Article Text
Abstract
Background Explaining the genetics of many diseases is challenging because most associations localize to incompletely understood regulatory regions.
Methods We show that transcription factors (TFs) occupy multiple loci of individual complex genetic disorders much more than expected by chance using novel computational methods.
Results Application to 213 phenotypes and 1,544 TF binding datasets identifies 2,264 relationships between hundreds of TFs and 94 phenotypes, including AR in prostate cancer and GATA3 in breast cancer. Strikingly, nearly half of the systemic lupus erythematosus risk loci are occupied by the Epstein-Barr virus (EBV) Nuclear Antigen 2 (EBNA2) protein (OR=6, P<10E-24 after Bonferroni correction), which co-clusters with a sub-set (<60) human TFs, revealing gene-environment interaction, and identifying the EBV transformed B cell as a putative site for some of the genetic mechanisms altering disease risk.
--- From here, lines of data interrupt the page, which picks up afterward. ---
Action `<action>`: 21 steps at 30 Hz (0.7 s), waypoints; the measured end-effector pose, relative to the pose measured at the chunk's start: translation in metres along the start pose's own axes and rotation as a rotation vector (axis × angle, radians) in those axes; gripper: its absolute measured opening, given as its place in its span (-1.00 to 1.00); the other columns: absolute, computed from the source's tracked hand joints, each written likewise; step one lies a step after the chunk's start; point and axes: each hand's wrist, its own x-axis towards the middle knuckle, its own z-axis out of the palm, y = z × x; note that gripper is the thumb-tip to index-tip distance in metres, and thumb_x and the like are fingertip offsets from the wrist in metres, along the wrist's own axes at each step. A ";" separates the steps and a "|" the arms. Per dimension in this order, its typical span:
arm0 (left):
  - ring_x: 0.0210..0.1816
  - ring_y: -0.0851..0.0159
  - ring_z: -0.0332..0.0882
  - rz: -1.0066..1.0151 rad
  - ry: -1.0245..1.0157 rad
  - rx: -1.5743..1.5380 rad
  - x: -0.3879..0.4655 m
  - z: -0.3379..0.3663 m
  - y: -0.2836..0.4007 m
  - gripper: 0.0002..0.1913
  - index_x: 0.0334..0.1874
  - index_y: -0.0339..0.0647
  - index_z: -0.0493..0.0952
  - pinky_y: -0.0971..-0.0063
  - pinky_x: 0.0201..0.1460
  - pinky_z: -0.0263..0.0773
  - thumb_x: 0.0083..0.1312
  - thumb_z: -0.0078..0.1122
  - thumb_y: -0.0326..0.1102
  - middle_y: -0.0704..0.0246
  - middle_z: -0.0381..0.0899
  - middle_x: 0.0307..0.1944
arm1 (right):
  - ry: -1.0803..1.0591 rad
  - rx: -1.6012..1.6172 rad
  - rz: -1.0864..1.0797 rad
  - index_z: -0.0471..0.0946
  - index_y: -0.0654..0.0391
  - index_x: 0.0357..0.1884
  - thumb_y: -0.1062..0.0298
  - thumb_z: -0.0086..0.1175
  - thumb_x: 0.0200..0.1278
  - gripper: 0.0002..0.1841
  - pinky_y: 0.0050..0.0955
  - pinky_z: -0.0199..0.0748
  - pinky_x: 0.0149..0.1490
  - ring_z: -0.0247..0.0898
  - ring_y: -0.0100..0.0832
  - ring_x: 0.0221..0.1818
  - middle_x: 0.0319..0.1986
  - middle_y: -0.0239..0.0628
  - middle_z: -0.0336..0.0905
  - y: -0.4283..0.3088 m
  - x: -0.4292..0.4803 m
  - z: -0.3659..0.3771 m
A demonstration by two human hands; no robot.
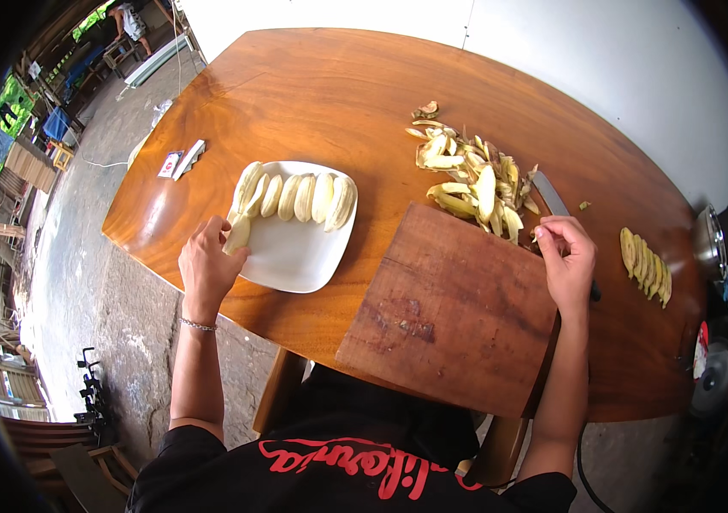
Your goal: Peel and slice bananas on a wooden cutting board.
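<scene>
My left hand (205,260) has its fingers on a peeled banana (239,235) at the left edge of a white plate (293,269). More peeled bananas (303,198) lie side by side along the plate's far side. Over the far right corner of a wooden cutting board (447,308), my right hand (566,256) pinches a small brownish scrap (535,236). Banana peels (485,189) are heaped just beyond the board. A knife (551,193) lies right of the heap, its handle partly hidden by my right hand.
Unpeeled bananas (646,266) lie in a row on the wooden table (338,96) at the right. Small packets (171,164) lie near its left edge. A metal pot (710,240) stands at the far right. Another person (130,24) bends over a bench in the background.
</scene>
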 end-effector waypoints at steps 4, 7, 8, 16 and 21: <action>-0.19 0.01 0.76 -0.053 -0.044 -0.021 -0.001 -0.004 -0.001 -0.51 -0.03 -0.16 0.66 0.11 -0.10 0.62 0.03 0.70 -0.17 0.23 0.74 -0.24 | 0.002 0.009 -0.013 0.70 0.36 -0.17 0.53 0.40 0.44 -0.89 -0.56 0.44 -0.20 0.46 -0.62 -0.31 -0.16 -0.27 0.77 0.000 0.001 -0.001; -0.17 0.01 0.77 -0.061 -0.055 -0.024 -0.001 -0.005 -0.001 -0.50 -0.01 -0.16 0.68 0.12 -0.09 0.62 0.03 0.70 -0.15 0.23 0.76 -0.22 | 0.021 0.004 -0.008 0.70 0.36 -0.16 0.53 0.40 0.45 -0.89 -0.58 0.42 -0.21 0.42 -0.65 -0.32 -0.16 -0.30 0.75 0.002 0.000 -0.004; -0.15 0.01 0.78 -0.057 -0.059 -0.020 -0.001 -0.005 0.000 -0.49 0.00 -0.16 0.69 0.12 -0.08 0.62 0.04 0.70 -0.14 0.23 0.77 -0.21 | 0.021 0.006 -0.009 0.70 0.36 -0.16 0.53 0.40 0.45 -0.89 -0.58 0.42 -0.21 0.42 -0.65 -0.32 -0.16 -0.30 0.75 0.002 0.000 -0.005; -0.15 0.10 0.75 0.154 0.153 -0.131 0.004 -0.034 0.046 -0.53 0.06 -0.19 0.68 0.21 -0.12 0.62 0.13 0.70 -0.32 0.24 0.77 -0.02 | 0.097 0.030 -0.022 0.71 0.35 -0.14 0.50 0.40 0.46 -0.88 -0.59 0.44 -0.20 0.50 -0.66 -0.28 -0.21 -0.34 0.72 0.008 0.008 -0.018; -0.05 0.14 0.80 0.417 0.241 -0.353 0.031 -0.053 0.119 -0.57 0.06 -0.19 0.70 0.30 -0.15 0.67 0.14 0.69 -0.39 0.25 0.77 0.09 | 0.167 0.038 0.053 0.73 0.34 -0.10 0.48 0.38 0.49 -0.88 -0.59 0.51 -0.12 0.57 -0.63 -0.22 -0.14 -0.35 0.75 0.024 0.011 -0.044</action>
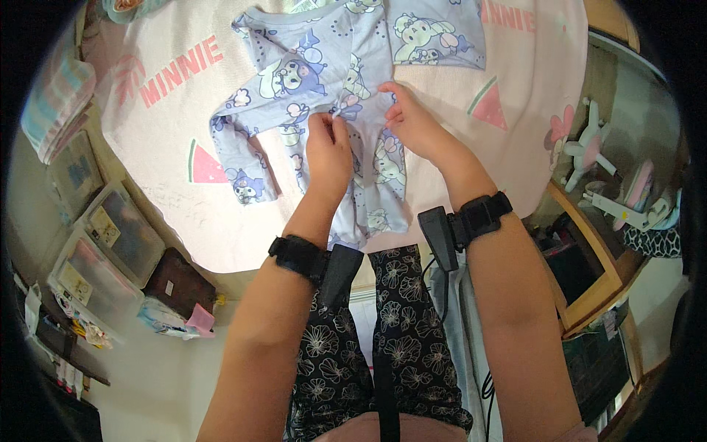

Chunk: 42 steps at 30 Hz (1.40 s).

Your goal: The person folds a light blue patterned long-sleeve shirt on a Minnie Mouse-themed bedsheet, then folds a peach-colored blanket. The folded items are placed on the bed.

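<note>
A lavender children's garment (298, 72) with cartoon prints lies spread on a pink printed bedspread (160, 127). Its long left-side sleeve (243, 143) is bent downward, and two trouser legs (381, 182) extend toward me; whether top and legs are one piece I cannot tell. My left hand (330, 149) pinches a fold of the fabric near the waist between thumb and fingers. Beside the right edge of the cloth, my right hand (414, 121) has its index finger stretched onto the fabric, apart from its other, curled fingers. Both wrists wear black straps with small devices.
Lidded clear storage boxes (124, 232) and a dark brown box (181, 282) stand at left. A folded striped cloth (61, 105) lies at the bed's upper left. At right are a white star-armed object (591, 146) and a wood-framed piece (594, 265).
</note>
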### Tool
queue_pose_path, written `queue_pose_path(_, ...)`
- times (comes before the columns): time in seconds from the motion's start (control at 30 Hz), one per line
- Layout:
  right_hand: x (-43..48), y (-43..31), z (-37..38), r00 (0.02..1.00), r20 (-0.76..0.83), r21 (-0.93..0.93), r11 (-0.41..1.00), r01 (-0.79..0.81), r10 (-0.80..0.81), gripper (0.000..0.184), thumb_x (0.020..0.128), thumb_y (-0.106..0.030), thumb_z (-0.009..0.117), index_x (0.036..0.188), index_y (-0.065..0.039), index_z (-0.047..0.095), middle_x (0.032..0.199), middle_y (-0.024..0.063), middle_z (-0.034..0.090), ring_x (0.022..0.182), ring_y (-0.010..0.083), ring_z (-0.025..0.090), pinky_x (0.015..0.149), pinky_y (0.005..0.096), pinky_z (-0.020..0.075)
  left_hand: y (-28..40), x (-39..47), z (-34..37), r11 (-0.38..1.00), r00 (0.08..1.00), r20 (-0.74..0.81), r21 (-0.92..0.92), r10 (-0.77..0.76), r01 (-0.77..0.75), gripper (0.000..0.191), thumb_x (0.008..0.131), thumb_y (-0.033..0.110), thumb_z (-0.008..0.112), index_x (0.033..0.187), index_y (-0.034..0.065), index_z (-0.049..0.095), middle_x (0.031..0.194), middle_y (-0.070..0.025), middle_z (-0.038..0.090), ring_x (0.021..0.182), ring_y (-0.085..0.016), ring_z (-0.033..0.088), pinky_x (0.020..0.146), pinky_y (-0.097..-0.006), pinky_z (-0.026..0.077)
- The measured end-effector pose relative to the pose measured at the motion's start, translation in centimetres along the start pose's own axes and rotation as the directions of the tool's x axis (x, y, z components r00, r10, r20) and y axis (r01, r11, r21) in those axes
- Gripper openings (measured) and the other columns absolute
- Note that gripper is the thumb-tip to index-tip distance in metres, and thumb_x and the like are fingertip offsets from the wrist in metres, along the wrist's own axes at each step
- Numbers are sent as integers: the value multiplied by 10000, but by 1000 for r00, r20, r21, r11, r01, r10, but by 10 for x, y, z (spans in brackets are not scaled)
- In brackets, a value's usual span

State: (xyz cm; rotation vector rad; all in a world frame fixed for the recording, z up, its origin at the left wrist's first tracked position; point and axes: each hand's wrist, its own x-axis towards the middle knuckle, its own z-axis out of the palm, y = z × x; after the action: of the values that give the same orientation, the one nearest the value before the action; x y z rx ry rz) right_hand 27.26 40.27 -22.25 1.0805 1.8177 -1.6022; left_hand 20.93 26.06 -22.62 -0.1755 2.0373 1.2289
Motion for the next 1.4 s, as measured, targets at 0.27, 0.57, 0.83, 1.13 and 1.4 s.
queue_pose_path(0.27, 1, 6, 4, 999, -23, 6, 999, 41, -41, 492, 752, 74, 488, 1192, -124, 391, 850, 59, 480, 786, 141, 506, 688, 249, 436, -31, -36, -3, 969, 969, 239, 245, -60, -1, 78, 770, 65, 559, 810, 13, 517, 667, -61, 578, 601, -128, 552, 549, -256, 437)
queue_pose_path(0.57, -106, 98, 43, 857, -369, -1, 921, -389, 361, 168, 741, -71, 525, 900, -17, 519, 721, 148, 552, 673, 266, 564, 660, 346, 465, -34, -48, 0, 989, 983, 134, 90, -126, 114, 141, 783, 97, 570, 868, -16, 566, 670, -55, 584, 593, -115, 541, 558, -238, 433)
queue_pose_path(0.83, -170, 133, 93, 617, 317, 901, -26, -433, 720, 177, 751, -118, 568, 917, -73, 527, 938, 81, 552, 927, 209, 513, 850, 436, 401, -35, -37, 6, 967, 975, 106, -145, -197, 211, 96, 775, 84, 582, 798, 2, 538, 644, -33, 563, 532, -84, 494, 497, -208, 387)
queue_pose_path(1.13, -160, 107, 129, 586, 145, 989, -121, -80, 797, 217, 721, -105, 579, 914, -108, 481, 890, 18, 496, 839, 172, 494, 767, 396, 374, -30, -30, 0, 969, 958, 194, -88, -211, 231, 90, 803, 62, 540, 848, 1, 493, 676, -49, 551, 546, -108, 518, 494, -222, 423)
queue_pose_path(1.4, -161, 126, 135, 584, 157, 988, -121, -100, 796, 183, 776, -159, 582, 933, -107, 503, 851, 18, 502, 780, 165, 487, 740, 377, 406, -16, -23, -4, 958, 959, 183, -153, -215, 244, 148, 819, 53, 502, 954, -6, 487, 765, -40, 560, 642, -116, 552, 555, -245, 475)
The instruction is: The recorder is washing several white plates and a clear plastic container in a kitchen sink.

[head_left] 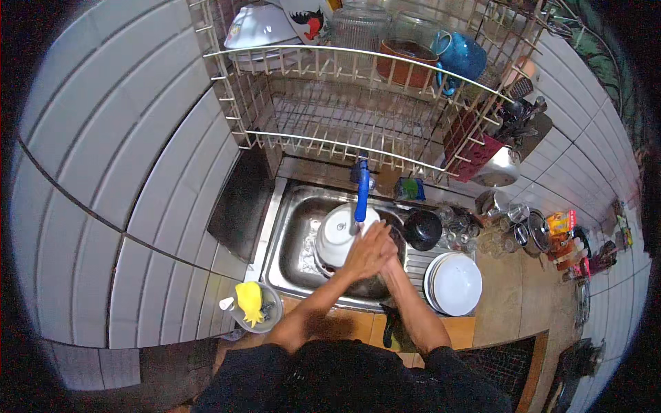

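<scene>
My left hand [367, 254] and my right hand [388, 256] are pressed together over the right half of a stainless steel sink [296, 242]. The left lies across the right, its fingers stretched toward the tap; most of the right hand's fingers and both palms are hidden. Just above my fingertips is the spout of a blue-handled tap [362, 193]. Left of my hands, a white bowl [336, 238] rests upside down in the basin, apparently stacked on other dishware. I see no object between my hands.
White plates [457, 284] are stacked on the drainboard, near a black bowl [422, 229] and several glasses [459, 227]. A tub [273, 312] holding a yellow sponge [250, 302] stands at front left. Overhead hangs a wire dish rack [341, 137] with bowls, jars and a blue mug [462, 57].
</scene>
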Demonstrator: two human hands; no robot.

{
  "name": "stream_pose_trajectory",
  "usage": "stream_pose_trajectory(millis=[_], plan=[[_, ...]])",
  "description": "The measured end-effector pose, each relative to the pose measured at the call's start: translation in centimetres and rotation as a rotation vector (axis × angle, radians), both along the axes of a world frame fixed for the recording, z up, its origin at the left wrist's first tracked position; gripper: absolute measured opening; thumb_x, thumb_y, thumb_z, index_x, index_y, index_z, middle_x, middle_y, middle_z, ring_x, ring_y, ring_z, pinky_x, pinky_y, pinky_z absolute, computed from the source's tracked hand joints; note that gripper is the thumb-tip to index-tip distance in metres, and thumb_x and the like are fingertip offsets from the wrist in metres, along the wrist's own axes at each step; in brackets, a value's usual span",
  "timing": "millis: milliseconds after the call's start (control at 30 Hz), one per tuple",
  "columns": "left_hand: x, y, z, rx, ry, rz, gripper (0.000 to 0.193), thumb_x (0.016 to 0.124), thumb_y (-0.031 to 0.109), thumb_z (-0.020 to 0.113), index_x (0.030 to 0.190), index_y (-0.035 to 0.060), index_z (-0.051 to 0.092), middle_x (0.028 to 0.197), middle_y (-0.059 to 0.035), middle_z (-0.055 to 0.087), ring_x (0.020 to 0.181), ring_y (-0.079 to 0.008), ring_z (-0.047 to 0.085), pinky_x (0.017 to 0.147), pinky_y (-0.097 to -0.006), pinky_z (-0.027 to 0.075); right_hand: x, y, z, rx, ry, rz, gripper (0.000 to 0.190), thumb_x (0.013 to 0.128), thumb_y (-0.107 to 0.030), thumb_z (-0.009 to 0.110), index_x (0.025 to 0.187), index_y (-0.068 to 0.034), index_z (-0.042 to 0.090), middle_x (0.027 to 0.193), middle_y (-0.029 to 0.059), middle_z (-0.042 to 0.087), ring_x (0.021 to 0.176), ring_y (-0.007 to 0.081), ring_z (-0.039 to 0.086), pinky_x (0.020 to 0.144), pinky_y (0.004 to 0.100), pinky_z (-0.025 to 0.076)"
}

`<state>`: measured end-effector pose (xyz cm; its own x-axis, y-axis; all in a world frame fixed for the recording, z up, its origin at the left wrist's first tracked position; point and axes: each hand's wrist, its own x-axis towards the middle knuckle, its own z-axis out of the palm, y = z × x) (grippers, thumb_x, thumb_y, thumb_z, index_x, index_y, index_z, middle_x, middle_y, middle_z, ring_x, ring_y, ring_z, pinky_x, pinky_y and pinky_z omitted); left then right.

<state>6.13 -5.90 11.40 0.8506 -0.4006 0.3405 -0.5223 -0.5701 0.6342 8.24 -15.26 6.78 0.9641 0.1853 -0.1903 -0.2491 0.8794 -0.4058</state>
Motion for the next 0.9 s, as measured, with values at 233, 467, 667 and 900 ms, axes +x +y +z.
stream_pose_trajectory(millis=[233,467,667,900], plan=[[-5.1,3.1,-6.2,-0.100,-0.023,0.514,0.075,0.088,0.042,0.044,0.134,-0.0103,0.015,0.138,-0.0312,0.018,0.130,-0.0408,0.020,0.106,-0.0476,0.015,-0.4,-2.2,1.0,-0.177,0.158,-0.104,0.028,0.092,-0.013,0.045,0.117,0.001,0.045,0.111,0.0118,0.057,0.100,0.0214,0.056,0.088,0.0354,0.047],[2.0,8.7,-5.7,-0.717,1.362,0.070,0.097,0.078,0.075,0.017,0.133,-0.0038,0.029,0.126,-0.0239,0.044,0.115,-0.0297,0.046,0.093,-0.0382,0.043,-5.6,-3.7,5.0,-0.969,-0.242,0.069,0.031,0.091,-0.017,0.050,0.113,0.003,0.054,0.098,0.0048,0.061,0.088,0.0100,0.054,0.078,0.0261,0.045],[5.0,10.0,-4.4,-0.879,1.698,-0.248,0.073,0.084,0.056,0.041,0.114,-0.0104,0.044,0.096,-0.0248,0.059,0.087,-0.0295,0.063,0.068,-0.0315,0.057,-8.1,-5.0,8.9,-1.592,-0.793,0.341,0.026,0.084,-0.010,0.056,0.109,-0.007,0.060,0.097,0.0093,0.065,0.079,0.0184,0.059,0.077,0.0315,0.046],[6.5,7.5,-6.4,-1.153,1.360,-0.297,0.037,0.085,0.004,0.052,0.119,-0.0054,0.043,0.109,-0.0187,0.055,0.093,-0.0213,0.061,0.080,-0.0292,0.054,-8.0,-7.3,8.3,-2.227,-1.049,0.339,0.043,0.073,-0.003,0.060,0.109,-0.026,0.062,0.133,0.0069,0.044,0.129,0.0319,0.028,0.106,0.0510,0.015]])
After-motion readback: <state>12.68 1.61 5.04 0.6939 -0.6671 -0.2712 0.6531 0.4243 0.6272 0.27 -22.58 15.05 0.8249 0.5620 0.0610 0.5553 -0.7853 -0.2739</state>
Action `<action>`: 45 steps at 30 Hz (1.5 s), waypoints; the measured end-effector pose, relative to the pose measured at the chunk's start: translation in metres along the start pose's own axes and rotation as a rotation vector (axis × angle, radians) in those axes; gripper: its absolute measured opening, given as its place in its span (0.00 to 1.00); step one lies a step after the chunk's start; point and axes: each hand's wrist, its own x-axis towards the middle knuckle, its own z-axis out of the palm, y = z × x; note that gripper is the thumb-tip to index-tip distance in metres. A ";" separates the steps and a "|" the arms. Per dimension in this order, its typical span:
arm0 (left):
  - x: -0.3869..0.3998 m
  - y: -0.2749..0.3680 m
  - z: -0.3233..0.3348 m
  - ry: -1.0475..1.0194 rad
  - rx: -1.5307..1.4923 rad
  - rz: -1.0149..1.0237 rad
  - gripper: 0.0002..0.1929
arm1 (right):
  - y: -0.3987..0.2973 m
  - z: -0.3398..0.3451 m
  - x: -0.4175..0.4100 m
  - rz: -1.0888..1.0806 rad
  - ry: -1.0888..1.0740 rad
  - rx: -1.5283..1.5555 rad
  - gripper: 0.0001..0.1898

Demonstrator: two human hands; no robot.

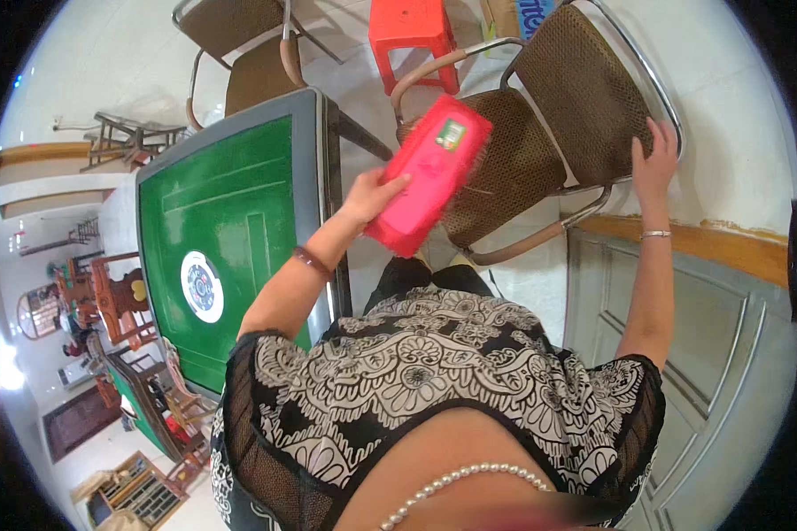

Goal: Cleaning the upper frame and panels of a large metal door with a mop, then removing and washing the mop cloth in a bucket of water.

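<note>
My left hand (372, 196) grips the near-left edge of a pink brush head (432, 169) with a fuzzy fringe of red bristles. Its flat pink face is turned up and carries a small green and white printed sticker. The brush is held over the floor and partly covers the seat of a brown woven armchair (511, 166). On the right, my right hand (654, 159) is at the lower corner of that chair's backrest (578, 93), fingers spread across its metal frame. Whether they press on it is hard to tell.
A mahjong table (236, 179) with a green top and grey rim stands on my left. Beyond are another brown chair (262, 73), a red plastic stool (412, 40) and a cardboard box (501, 20). A grey panelled door (677, 312) is close on my right.
</note>
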 end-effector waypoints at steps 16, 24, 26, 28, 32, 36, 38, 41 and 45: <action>0.134 0.007 0.159 -0.765 0.964 0.296 0.30 | -0.107 0.012 0.100 -0.120 -0.203 0.299 0.17; 0.234 0.099 0.106 -1.449 0.329 0.283 0.28 | -0.165 0.149 0.139 0.070 -0.596 0.665 0.19; 0.314 0.120 0.040 -1.306 -0.093 -0.064 0.21 | -0.168 0.229 0.153 0.099 -0.675 0.653 0.23; 0.403 0.100 -0.037 -0.481 0.362 0.695 0.22 | -0.184 0.333 0.150 0.397 -0.815 0.825 0.31; 0.506 0.112 -0.130 0.192 0.784 0.345 0.29 | -0.187 0.483 0.161 0.794 -0.928 0.727 0.41; 0.561 0.088 -0.114 0.312 0.895 0.480 0.31 | -0.167 0.550 0.168 0.878 -0.861 0.833 0.42; 0.569 0.064 -0.119 0.403 1.077 0.509 0.33 | -0.209 0.559 0.157 0.857 -0.734 0.727 0.41; 0.575 0.053 -0.112 0.383 1.101 0.580 0.33 | -0.237 0.564 0.148 0.816 -0.565 0.759 0.38; 0.603 0.055 -0.104 0.391 1.009 0.710 0.33 | -0.300 0.586 0.162 0.742 -0.532 1.048 0.35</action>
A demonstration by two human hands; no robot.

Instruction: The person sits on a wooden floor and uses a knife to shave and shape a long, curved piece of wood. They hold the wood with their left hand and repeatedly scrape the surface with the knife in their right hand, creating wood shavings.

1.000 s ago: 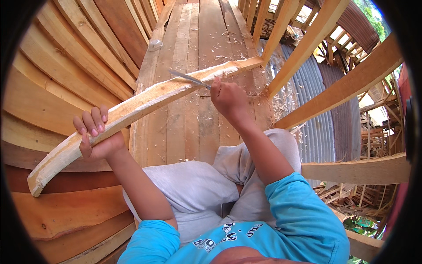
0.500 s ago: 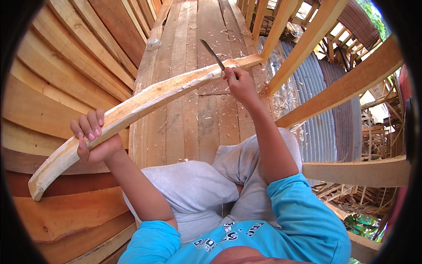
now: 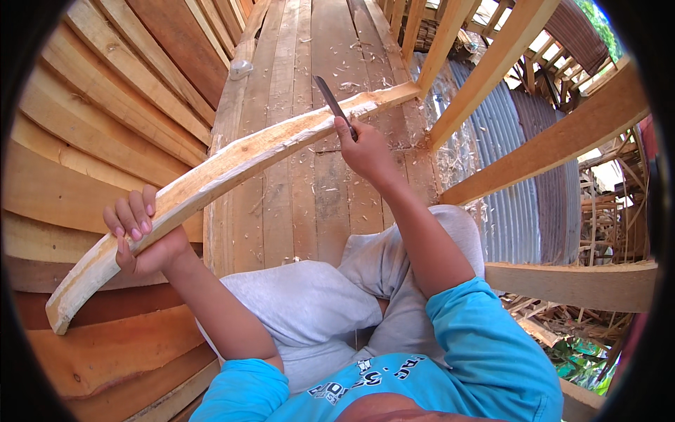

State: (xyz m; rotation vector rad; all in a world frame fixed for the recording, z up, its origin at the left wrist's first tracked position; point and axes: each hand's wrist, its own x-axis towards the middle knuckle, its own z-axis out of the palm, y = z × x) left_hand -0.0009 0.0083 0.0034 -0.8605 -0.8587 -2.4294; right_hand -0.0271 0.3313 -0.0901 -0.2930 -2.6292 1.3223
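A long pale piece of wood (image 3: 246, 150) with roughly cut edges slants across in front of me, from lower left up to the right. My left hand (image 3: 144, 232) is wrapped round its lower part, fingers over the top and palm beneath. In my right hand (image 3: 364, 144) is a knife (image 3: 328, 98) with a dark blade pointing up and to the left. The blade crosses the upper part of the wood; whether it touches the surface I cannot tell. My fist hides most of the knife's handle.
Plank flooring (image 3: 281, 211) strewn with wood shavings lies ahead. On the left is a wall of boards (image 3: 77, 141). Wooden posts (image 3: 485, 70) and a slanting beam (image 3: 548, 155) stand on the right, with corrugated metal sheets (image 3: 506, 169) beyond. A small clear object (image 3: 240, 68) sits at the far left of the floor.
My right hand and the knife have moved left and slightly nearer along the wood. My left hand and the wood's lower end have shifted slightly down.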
Analogous EBNA2-anchored associations exist in multiple sclerosis, rheumatoid arthritis, inflammatory bowel disease, type 1 diabetes, juvenile idiopathic arthritis, and celiac disease. Instances of allele-dependent DNA binding with downstream effects on gene expression at plausibly causal variants are consistent with EBNA2 dependent genetic mechanisms.
Conclusions Our results nominate mechanisms that operate across risk loci within disease phenotypes; they suggest new paradigms for disease origin and strongly support a role for Epstein-Barr virus in the generation of systemic lupus erythematosus, as well as of particular other autoimmune diseases, apparently related to lupus by the genomic mechanisms that produce them.